(Collection entries)

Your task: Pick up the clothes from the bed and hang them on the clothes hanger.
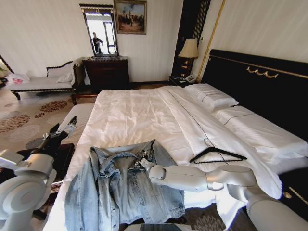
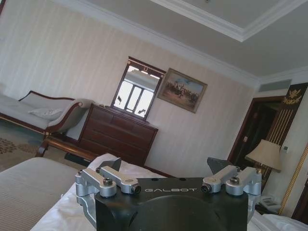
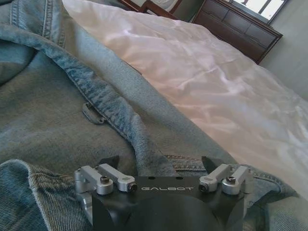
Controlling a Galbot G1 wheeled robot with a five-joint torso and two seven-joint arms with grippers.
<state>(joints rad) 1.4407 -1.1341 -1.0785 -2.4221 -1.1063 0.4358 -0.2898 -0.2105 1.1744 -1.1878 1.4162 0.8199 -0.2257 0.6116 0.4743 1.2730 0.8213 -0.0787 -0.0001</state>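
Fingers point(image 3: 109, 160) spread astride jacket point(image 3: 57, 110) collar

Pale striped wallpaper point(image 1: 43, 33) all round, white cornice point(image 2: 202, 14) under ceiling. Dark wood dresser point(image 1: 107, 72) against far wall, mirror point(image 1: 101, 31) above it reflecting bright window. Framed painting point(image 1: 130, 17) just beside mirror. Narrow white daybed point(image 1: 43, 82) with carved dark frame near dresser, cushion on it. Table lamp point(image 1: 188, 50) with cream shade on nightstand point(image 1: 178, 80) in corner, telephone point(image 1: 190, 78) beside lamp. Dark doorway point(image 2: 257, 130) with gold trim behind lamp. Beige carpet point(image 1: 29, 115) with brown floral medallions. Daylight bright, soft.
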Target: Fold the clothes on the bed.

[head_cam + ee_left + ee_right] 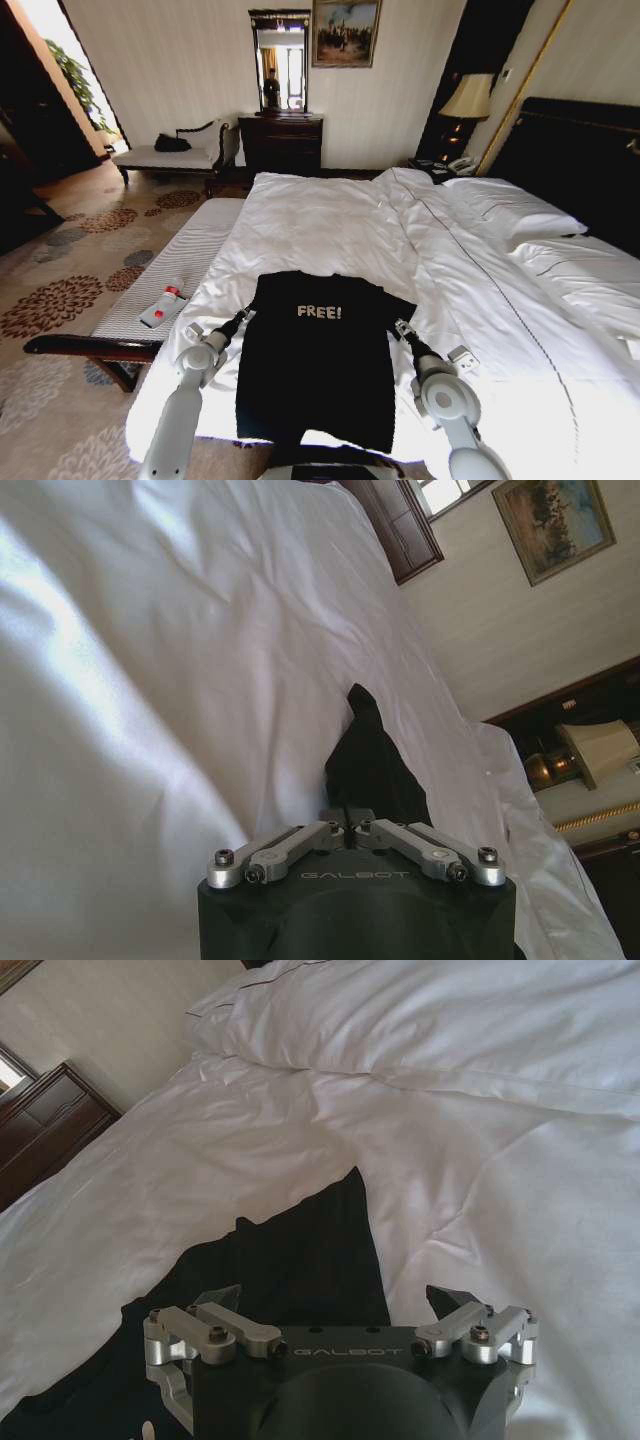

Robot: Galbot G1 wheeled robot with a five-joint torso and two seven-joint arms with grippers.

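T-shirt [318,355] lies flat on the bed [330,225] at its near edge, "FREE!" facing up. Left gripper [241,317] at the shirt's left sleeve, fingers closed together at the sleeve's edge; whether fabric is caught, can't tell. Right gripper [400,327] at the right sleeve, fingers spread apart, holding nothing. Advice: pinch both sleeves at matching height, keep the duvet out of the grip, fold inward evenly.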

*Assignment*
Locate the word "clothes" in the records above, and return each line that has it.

*Exercise response*
Your task: Pick up the clothes from the bed and hang them on the clothes hanger.
Target: Fold the clothes on the bed.

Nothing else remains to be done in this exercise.